* _Exercise directions_: The response should repeat word for word every line below from the one with "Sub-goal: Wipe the" to the one with "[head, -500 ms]", inclusive, and nothing else; leave pictures out.
┄┄┄┄┄┄┄┄┄┄┄┄┄┄┄┄┄┄┄┄
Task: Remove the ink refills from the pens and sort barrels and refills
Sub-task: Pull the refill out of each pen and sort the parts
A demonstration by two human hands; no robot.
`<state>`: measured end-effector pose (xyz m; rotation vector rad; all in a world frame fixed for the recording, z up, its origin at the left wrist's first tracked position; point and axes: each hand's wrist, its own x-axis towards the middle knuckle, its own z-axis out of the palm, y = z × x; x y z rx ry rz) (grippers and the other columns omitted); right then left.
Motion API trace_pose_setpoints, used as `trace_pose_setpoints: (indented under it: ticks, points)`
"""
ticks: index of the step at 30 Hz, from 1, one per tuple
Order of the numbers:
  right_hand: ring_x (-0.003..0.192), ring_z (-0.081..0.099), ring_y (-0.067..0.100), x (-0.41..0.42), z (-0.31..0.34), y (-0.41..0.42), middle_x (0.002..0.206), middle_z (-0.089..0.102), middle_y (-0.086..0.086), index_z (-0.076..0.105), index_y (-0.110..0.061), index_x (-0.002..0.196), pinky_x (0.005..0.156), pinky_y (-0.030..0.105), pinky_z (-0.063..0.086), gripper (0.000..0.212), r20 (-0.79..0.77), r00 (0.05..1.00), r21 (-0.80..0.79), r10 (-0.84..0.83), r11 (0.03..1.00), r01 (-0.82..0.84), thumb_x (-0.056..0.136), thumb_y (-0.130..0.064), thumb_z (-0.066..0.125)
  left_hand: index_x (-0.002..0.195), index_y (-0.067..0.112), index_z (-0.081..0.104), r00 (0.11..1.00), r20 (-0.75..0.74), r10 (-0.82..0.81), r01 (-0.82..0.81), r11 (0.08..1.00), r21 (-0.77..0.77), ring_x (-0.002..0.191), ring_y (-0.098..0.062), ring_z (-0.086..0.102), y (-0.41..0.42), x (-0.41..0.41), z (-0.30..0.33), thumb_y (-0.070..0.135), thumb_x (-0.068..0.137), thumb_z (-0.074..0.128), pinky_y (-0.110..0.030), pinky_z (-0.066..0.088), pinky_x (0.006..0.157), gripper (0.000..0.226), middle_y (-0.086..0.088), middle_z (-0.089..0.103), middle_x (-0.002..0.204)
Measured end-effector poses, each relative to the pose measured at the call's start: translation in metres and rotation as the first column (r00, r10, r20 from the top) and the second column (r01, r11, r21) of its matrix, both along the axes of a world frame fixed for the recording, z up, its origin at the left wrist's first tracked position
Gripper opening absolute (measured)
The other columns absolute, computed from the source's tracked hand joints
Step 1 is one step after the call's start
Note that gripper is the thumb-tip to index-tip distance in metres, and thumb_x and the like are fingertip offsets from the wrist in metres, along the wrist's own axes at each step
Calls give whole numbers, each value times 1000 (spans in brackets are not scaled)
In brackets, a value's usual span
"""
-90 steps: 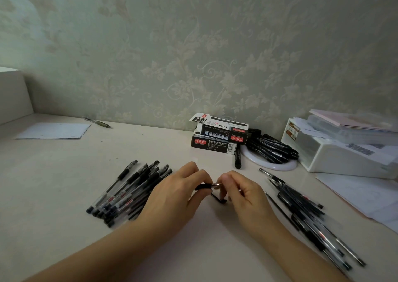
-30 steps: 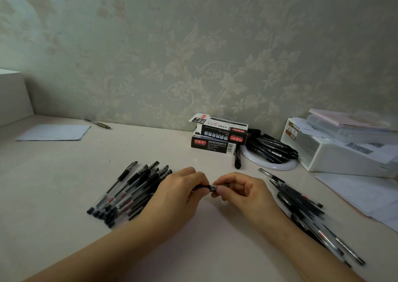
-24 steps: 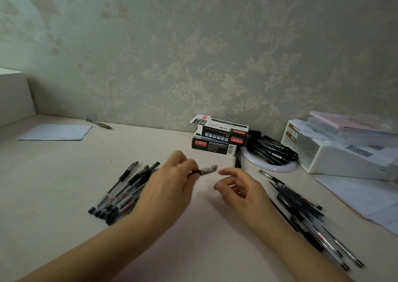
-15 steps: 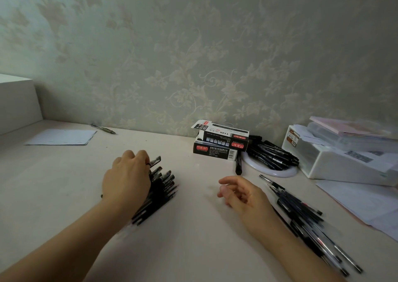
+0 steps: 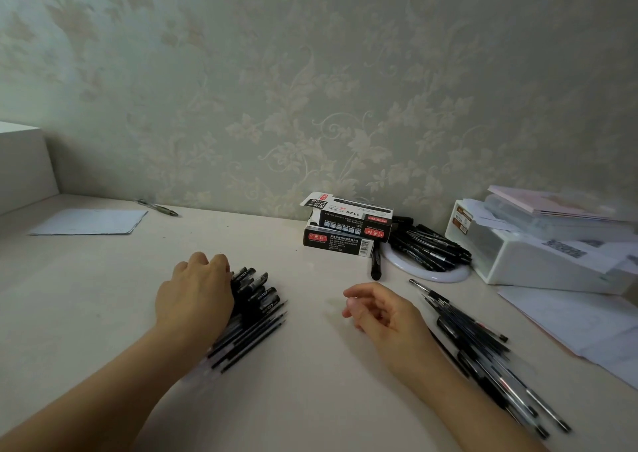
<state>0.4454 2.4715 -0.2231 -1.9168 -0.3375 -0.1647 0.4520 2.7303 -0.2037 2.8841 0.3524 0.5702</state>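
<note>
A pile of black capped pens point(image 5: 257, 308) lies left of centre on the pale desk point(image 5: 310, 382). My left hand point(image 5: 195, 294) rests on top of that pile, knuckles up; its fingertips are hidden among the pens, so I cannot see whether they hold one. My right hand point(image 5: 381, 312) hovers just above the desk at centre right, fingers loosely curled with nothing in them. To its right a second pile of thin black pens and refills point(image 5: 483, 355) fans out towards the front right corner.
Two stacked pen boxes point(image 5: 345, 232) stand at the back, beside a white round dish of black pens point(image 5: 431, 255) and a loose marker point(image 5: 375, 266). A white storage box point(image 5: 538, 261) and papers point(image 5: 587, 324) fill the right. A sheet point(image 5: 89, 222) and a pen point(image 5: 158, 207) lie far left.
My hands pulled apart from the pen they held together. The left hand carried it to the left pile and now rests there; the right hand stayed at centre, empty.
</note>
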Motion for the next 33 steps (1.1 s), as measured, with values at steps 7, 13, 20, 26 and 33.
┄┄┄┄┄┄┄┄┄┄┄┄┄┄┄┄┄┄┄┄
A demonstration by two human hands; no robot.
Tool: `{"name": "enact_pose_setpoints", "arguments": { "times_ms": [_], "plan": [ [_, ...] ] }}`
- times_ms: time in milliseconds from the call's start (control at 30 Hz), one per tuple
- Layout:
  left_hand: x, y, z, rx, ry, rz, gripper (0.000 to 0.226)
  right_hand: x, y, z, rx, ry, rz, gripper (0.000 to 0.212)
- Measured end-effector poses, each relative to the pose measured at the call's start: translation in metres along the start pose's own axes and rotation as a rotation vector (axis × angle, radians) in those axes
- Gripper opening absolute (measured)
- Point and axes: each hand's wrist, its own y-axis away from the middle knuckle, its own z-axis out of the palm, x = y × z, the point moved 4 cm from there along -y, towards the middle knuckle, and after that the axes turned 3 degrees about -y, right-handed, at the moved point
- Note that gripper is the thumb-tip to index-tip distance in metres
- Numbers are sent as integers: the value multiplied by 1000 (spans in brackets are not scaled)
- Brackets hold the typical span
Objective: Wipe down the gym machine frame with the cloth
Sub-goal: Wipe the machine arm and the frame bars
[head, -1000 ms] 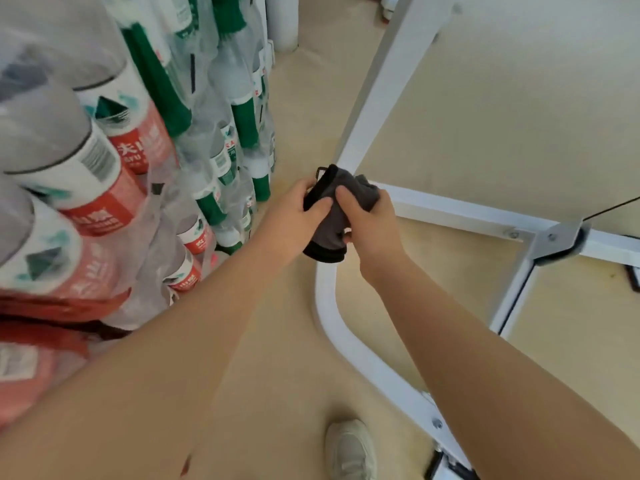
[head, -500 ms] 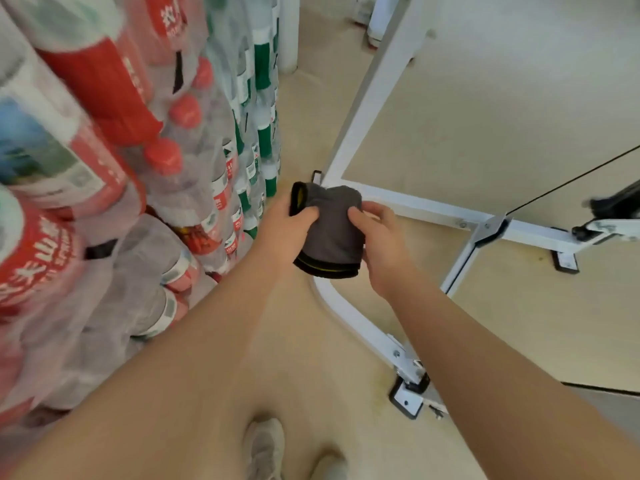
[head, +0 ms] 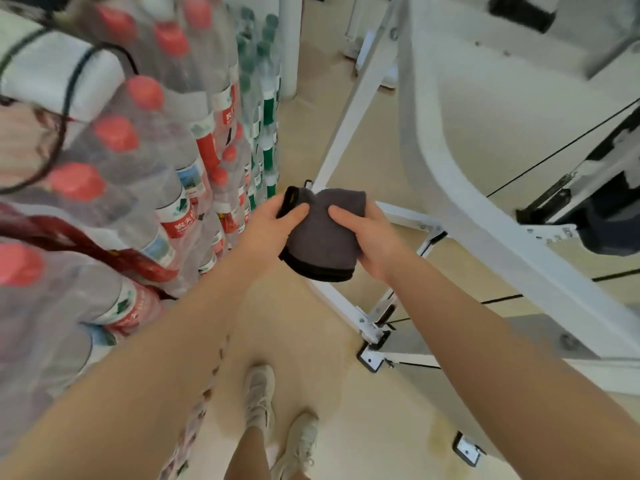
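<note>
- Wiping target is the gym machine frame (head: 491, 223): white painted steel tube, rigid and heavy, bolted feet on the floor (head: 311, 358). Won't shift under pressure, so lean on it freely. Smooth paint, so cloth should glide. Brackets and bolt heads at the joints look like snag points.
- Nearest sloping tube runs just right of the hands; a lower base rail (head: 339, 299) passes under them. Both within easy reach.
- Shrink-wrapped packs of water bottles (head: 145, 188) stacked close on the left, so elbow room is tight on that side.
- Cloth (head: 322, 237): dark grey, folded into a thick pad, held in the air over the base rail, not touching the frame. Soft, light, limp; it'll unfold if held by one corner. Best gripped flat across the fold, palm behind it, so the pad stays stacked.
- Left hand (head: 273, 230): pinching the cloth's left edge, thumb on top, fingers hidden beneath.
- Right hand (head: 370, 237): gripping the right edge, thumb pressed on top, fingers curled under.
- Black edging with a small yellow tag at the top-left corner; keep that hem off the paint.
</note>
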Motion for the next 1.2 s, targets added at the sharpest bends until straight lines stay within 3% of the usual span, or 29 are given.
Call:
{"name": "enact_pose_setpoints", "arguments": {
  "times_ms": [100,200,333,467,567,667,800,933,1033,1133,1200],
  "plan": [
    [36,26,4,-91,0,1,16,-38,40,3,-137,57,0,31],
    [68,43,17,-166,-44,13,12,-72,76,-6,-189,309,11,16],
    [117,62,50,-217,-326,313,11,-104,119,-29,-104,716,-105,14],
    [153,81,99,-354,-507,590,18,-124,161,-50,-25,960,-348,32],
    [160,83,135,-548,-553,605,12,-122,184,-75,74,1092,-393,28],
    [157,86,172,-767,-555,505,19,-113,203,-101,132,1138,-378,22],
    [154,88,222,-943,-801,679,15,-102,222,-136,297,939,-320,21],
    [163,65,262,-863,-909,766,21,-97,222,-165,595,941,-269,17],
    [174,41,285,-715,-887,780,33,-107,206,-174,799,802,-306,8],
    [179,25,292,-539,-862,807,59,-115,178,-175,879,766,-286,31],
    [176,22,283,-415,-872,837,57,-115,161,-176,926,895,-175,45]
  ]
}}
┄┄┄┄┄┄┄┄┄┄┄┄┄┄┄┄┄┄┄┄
* _Exercise answer_:
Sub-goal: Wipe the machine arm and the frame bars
[head, -1000 ms] 
[head, -500 ms] 

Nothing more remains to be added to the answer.